Dissecting the immunodominance of T cell response has considerable implications in vaccine design as the first licensed Dengvaxia^® vaccine (Sanofi Pasteur) is composed of DENV structural proteins (prM, E) in a yellow fever backbone while both TV003 (NIH) and TDV (Takeda) vaccines contains both DENV structural and non-structural proteins (31, 82, 83). To assess DENV immunodominance without the bias of adding multiple studies that take in consideration only a single or few DENV proteins, we focused on the 14 studies performed on the full DENV polyprotein and summarized in Table 1.

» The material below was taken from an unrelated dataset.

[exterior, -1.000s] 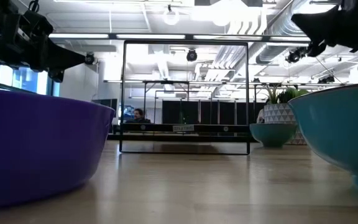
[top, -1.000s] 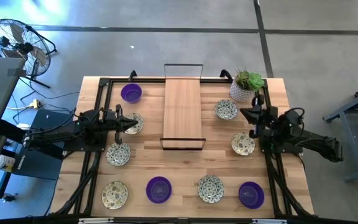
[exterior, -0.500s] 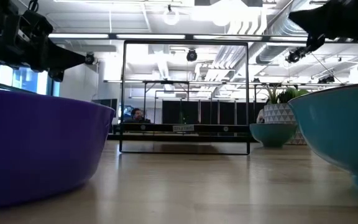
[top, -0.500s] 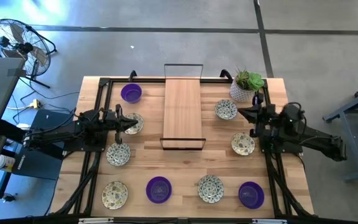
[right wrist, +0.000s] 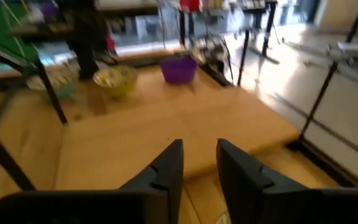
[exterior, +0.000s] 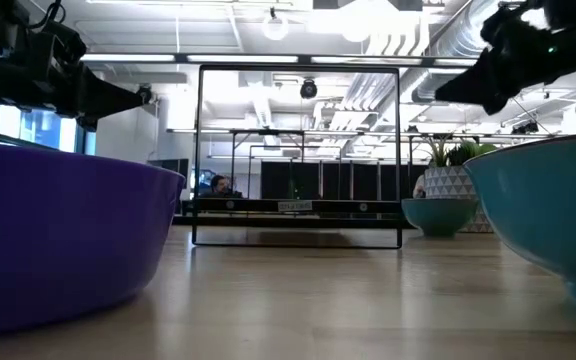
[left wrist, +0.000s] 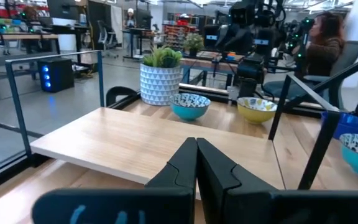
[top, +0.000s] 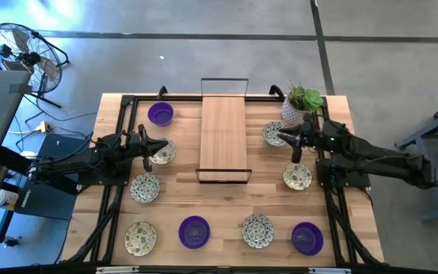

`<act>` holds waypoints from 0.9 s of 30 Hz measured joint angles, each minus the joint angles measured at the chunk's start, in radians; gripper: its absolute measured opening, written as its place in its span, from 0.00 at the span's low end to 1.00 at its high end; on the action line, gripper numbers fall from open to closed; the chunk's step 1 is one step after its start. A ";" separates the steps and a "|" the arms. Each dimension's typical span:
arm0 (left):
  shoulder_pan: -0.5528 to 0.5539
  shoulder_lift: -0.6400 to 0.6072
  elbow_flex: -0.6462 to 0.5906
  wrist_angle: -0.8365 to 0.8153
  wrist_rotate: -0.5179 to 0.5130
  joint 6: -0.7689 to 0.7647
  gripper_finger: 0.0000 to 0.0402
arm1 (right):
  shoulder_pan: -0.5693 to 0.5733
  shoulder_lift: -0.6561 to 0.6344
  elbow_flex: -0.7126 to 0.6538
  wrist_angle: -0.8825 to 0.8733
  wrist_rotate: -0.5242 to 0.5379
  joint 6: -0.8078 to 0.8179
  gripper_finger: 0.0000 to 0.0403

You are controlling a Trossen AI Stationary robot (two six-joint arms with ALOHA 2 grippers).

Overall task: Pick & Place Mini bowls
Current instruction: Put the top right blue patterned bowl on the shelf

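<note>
Several mini bowls sit on their bases around the wooden table: purple ones [top: 160, 113] [top: 194, 231] [top: 307, 237] and cream speckled ones [top: 144, 187] [top: 297, 176] [top: 258, 230]. My left gripper [top: 163, 149] is shut and empty, above a speckled bowl [top: 166, 154] at the left; its fingers meet in the left wrist view [left wrist: 196, 143]. My right gripper [top: 280, 138] is open and empty, above the speckled bowl [top: 274, 133] at the far right. Its fingers stand apart in the right wrist view [right wrist: 199, 146].
A raised wooden board [top: 225, 137] in a black wire frame runs down the table's middle. A white pot with a green plant [top: 301, 105] stands at the far right corner. Black frame rails [top: 120, 144] run along both sides. More bowls line the near edge.
My right gripper has gone toward the table's left, from beside the right rail to over the far right speckled bowl. In the low view it has also come down a little and tipped downward.
</note>
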 joint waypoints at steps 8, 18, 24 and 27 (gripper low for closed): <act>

Epitopes derived from those 14 studies have been extracted from IEDB, redundant epitopes independently defined in donors with different HLA restriction have been included to give prominence to promiscuous peptides able to be presented and recognized by different HLA molecules. Finally, epitopes have been divided based on class I or class II restriction and plotted on a DENV reference sequence (ID:12637) by using the Immunobrowser tool (http://tools.iedb.org/immunomebrowser/) (84) freely available on the IEDB. Figure 1 shows the immunodominance of CD8 (Figure 1A, HLA class I restriction) and CD4 T cells (Figure 1B, HLA class II restriction), respectively.

FIGURE 1

Figure 1. DENV T cell immunodominance. List of epitopes derived from DENV polyprotein studies summarized in Table 1 have been extracted and plotted on a reference DENV sequence (ID:12637) by using Immunobrowser. (A) HLA class I restriction. (B) HLA class II restriction.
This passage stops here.